- What the task requires:
Below are several records. Retype exactly those lines running from the one with "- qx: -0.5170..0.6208" through the one with "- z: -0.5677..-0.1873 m", end lines included, and no others.
Records provided: Begin
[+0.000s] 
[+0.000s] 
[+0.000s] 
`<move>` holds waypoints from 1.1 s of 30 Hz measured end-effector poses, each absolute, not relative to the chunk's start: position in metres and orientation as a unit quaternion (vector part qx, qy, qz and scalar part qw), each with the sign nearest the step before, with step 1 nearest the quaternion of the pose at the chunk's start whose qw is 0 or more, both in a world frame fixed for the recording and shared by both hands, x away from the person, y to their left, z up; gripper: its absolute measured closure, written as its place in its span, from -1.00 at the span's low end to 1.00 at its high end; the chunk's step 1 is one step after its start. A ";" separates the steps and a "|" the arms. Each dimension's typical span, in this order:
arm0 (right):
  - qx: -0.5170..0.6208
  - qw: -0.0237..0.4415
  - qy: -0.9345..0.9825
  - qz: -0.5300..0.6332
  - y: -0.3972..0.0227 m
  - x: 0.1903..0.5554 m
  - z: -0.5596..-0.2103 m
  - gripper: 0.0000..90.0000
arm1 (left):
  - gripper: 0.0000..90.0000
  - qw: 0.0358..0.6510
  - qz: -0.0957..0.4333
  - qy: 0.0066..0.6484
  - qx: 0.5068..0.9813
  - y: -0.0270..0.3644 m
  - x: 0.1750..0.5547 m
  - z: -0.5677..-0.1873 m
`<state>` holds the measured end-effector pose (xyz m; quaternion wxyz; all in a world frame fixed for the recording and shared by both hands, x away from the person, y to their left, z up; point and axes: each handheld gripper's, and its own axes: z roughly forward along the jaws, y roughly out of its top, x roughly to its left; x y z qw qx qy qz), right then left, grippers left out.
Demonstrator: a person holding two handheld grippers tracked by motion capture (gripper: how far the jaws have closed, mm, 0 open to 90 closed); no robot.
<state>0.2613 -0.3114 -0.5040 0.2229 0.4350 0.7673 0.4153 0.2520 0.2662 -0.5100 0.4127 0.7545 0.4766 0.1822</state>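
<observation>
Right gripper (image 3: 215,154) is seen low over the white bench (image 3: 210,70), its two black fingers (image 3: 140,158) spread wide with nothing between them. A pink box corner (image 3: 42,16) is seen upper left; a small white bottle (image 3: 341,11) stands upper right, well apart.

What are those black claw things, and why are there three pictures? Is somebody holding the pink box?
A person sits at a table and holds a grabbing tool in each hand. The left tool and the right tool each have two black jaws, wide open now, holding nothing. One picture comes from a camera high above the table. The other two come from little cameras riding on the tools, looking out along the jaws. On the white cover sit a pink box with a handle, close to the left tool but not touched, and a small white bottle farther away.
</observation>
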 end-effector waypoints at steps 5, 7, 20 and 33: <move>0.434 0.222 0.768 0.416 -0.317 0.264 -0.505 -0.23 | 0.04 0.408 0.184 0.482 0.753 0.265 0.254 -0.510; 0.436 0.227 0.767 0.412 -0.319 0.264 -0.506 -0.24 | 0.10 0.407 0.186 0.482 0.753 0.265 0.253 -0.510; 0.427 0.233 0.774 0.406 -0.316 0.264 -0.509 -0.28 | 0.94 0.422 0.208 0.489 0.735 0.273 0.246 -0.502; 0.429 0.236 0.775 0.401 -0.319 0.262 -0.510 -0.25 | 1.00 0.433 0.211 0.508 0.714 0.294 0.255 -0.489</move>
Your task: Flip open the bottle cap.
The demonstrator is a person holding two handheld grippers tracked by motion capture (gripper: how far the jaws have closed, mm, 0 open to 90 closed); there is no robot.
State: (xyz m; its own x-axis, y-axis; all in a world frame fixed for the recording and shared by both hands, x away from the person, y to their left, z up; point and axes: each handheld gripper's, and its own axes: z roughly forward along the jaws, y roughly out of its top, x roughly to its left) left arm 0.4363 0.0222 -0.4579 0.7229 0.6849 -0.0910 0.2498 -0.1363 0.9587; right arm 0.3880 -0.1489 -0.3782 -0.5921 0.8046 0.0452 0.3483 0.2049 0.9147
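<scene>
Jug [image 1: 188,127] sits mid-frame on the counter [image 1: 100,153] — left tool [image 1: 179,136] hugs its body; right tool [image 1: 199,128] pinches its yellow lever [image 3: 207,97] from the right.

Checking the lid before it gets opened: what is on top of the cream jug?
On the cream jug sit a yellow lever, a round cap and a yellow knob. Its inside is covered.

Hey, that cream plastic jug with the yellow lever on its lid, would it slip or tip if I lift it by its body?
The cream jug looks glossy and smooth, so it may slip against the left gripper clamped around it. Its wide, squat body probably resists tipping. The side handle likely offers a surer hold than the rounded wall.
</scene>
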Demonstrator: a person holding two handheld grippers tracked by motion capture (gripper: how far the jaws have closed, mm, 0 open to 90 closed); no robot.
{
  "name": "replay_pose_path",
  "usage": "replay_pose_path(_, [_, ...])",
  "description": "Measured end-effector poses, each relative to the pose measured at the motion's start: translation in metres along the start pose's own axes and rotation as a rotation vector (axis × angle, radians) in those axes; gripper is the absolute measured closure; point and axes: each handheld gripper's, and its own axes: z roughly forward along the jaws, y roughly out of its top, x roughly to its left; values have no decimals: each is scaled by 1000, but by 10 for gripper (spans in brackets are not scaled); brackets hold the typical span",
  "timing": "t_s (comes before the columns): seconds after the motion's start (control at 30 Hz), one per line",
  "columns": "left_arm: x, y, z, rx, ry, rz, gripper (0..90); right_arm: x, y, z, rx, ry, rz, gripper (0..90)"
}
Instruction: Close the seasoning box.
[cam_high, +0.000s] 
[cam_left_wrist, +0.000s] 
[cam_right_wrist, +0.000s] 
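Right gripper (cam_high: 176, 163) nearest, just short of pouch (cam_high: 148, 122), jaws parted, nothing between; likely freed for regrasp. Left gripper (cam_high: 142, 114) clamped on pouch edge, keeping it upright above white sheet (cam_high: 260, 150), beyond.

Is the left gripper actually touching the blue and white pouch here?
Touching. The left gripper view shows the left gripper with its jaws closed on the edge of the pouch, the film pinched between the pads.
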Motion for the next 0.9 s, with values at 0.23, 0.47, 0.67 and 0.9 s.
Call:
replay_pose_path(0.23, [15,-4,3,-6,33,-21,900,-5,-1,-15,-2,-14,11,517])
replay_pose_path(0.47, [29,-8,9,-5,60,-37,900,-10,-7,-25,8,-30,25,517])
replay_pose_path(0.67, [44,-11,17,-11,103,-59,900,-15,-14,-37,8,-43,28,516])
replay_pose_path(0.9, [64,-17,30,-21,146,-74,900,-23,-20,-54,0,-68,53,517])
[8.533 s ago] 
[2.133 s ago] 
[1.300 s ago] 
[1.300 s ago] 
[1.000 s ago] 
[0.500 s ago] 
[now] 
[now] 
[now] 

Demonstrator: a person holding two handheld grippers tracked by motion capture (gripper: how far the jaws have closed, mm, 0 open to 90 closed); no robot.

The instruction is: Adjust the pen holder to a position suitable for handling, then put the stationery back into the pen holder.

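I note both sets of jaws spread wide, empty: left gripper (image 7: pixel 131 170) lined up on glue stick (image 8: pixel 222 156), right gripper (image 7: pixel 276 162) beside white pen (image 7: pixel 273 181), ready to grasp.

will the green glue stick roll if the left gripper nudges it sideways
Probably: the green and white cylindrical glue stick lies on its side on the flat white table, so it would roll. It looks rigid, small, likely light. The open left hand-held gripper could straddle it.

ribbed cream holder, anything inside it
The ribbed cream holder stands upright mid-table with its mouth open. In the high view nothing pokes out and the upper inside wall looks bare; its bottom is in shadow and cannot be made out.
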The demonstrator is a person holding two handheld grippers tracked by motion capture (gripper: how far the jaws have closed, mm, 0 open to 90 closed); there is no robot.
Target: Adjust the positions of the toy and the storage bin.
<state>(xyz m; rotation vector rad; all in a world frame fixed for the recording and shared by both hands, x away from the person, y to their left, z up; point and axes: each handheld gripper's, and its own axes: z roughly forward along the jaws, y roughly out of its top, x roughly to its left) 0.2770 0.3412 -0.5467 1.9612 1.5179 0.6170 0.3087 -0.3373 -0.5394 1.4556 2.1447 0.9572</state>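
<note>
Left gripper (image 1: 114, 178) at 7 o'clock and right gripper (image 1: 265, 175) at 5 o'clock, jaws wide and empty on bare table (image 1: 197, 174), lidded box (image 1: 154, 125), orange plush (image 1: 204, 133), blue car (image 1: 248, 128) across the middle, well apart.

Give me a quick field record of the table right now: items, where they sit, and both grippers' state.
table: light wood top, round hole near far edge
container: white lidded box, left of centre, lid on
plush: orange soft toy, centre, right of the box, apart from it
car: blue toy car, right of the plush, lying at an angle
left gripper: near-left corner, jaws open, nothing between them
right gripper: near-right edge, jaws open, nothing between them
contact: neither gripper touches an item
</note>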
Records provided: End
- Response box:
  - qx: -0.5170..0.6208
  - qw: -0.0237..0.4415
  - qy: -0.9345..0.9825
  - qz: -0.5300..0.6332
  - y: -0.3972..0.0227 m
  - x: 0.1903..0.5554 m
  - z: -0.5596..-0.2103 m
  - gripper: 0.0000..90.0000
arm1 (left):
  - gripper: 0.0000..90.0000
  - qw: 0.0358..0.6510
  - qz: -0.0957..0.4333
  - qy: 0.0066..0.6484
  - qx: 0.5068..0.9813
  - y: -0.0270..0.3644 m
  - x: 0.1750..0.5547 m
  - z: -0.5677..-0.1873 m

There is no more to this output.